• [TRY IT]:
Output all of the material once more, so that every line matches the original exactly.

STORED DATA: Begin

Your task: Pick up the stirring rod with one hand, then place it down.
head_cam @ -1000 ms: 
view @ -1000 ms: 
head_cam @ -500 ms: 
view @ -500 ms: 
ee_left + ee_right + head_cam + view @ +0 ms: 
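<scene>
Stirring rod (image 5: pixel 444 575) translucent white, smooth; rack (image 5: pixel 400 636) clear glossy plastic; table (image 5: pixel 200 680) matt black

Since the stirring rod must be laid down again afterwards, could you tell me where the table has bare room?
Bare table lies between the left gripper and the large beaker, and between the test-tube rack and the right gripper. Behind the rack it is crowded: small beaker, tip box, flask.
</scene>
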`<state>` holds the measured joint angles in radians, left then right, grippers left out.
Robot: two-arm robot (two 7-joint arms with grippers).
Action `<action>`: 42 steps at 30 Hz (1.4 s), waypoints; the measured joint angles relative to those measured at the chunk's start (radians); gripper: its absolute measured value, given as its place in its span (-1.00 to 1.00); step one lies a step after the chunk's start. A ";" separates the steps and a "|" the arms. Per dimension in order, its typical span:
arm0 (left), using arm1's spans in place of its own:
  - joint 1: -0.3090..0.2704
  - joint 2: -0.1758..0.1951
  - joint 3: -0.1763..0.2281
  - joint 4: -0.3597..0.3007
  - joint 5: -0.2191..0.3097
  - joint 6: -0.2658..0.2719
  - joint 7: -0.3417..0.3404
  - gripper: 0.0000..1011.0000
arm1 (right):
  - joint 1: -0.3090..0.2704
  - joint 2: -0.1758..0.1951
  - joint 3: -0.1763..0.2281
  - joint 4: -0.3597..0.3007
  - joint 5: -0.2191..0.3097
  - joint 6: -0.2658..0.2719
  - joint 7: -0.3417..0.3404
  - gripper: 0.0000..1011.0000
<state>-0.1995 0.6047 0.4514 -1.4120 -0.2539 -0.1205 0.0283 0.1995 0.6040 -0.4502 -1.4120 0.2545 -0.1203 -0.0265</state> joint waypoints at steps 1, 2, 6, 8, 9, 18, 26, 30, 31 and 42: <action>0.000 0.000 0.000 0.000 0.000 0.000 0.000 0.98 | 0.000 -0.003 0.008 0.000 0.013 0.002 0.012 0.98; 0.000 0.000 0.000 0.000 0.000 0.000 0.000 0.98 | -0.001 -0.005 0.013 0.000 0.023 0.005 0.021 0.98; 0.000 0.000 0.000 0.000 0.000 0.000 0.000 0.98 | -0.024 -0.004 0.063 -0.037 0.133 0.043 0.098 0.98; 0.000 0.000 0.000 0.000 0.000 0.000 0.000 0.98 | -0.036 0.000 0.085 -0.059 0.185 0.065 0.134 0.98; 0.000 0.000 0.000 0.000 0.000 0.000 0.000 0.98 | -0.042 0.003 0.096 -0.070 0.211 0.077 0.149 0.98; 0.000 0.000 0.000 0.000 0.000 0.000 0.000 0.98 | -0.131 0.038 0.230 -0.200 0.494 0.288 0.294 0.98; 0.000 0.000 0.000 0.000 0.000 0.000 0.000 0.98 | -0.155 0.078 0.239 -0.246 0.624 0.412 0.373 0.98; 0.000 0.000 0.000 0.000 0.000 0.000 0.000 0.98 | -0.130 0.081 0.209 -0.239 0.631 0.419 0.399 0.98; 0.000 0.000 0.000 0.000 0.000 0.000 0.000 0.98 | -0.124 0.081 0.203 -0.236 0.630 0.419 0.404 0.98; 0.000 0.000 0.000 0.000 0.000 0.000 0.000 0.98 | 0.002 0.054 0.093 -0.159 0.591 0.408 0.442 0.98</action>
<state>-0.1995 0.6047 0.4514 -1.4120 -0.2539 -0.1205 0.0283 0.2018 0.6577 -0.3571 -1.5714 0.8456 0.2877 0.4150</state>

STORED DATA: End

• [RESPONSE]:
Your task: Pick up the stirring rod with one hand, then place it down.
head_cam @ -1000 ms: 
view @ -1000 ms: 
head_cam @ -500 ms: 
view @ -500 ms: 
ee_left + ee_right + head_cam + view @ +0 ms: 
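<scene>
Stirring rod (image 5: pixel 444 575) translucent white, smooth; rack (image 5: pixel 400 636) clear glossy plastic; table (image 5: pixel 200 680) matt black

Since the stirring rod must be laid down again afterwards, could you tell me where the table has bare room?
Bare table lies between the left gripper and the large beaker, and between the test-tube rack and the right gripper. Behind the rack it is crowded: small beaker, tip box, flask.
</scene>
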`<state>` holds the measured joint angles in radians, left then right, grippers left out.
Robot: two-arm robot (two 7-joint arms with grippers).
Action `<action>`: 42 steps at 30 Hz (1.4 s), waypoints; the measured joint angles relative to those measured at the chunk's start (radians); gripper: its absolute measured value, given as its place in its span (-1.00 to 1.00); step one lies a step after the chunk's start. A ";" separates the steps and a "|" the arms. Per dimension in order, its typical span:
arm0 (left), using arm1's spans in place of its own:
  - joint 1: -0.3090..0.2704
  - joint 2: -0.1758..0.1951
  - joint 3: -0.1763..0.2281
  - joint 4: -0.3597..0.3007
  - joint 5: -0.2191..0.3097
  - joint 6: -0.2658..0.2719
  - joint 7: -0.3417..0.3404
  - gripper: 0.0000..1011.0000
arm1 (right):
  - joint 1: -0.3090..0.2704
  - joint 2: -0.1758..0.1951
  - joint 3: -0.1763..0.2281
  - joint 4: -0.3597..0.3007
  - joint 5: -0.2191..0.3097
  - joint 6: -0.2658..0.2719
  - joint 7: -0.3417..0.3404
  - gripper: 0.0000..1011.0000
<state>-0.1995 0.6047 0.4514 -1.4120 -0.2539 -0.1205 0.0283 0.1995 0.6040 -0.4502 -1.4120 0.2545 -0.1203 -0.0265</state> joint waypoints at steps 1, 2, 6, 8, 9, 18, 26, 30, 31 and 42: <action>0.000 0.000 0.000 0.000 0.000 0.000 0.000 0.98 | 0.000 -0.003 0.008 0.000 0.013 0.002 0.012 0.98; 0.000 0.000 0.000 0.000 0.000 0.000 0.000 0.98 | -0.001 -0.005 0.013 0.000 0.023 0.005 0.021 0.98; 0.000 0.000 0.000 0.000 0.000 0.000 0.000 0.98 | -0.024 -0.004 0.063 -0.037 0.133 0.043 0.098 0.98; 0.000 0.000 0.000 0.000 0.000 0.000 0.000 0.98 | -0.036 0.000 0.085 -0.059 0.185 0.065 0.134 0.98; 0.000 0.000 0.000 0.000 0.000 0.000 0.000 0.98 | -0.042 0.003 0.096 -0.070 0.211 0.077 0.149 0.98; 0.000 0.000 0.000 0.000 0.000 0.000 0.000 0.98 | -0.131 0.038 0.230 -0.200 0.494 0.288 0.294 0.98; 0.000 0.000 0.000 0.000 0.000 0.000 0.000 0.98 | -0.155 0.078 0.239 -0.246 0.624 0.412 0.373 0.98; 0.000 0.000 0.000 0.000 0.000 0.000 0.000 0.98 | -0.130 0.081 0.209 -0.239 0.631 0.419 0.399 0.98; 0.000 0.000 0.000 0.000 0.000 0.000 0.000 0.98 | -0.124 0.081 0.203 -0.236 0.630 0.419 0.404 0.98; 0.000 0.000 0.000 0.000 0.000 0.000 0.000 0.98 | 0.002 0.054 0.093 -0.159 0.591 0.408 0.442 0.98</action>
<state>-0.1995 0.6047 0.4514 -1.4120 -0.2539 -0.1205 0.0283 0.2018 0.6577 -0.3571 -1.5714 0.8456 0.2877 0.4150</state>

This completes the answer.